- [Problem statement] Each line of the listing needs to be given again exactly.

- [Provided data]

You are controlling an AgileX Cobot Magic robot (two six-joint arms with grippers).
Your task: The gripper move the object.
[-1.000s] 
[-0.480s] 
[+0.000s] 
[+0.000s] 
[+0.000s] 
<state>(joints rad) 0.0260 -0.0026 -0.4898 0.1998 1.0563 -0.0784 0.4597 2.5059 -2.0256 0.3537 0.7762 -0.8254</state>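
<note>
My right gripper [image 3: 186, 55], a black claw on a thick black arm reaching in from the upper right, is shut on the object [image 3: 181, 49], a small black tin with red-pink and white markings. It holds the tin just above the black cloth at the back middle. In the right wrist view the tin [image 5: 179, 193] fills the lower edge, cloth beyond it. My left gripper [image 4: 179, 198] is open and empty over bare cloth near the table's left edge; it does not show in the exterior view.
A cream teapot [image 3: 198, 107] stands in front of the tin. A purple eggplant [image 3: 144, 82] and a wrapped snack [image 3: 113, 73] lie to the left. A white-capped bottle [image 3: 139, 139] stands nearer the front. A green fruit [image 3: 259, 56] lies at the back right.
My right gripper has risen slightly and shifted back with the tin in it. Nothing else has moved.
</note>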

- [Answer section]
You are controlling an AgileX Cobot Magic robot (two six-joint arms with grippers).
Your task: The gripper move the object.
[-1.000s] 
[-0.480s] 
[+0.000s] 
[+0.000s] 
[+0.000s] 
<state>(joints rad) 0.0260 -0.0026 -0.4898 0.1998 1.0563 -0.0784 0.4597 2.5059 -2.0256 0.3537 0.7762 -0.8254</state>
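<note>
My right gripper [image 3: 186, 55], a black claw on a thick black arm reaching in from the upper right, is shut on the object [image 3: 181, 49], a small black tin with red-pink and white markings. It holds the tin just above the black cloth at the back middle. In the right wrist view the tin [image 5: 179, 193] fills the lower edge, cloth beyond it. My left gripper [image 4: 179, 198] is open and empty over bare cloth near the table's left edge; it does not show in the exterior view.
A cream teapot [image 3: 198, 107] stands in front of the tin. A purple eggplant [image 3: 144, 82] and a wrapped snack [image 3: 113, 73] lie to the left. A white-capped bottle [image 3: 139, 139] stands nearer the front. A green fruit [image 3: 259, 56] lies at the back right.
My right gripper has risen slightly and shifted back with the tin in it. Nothing else has moved.
</note>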

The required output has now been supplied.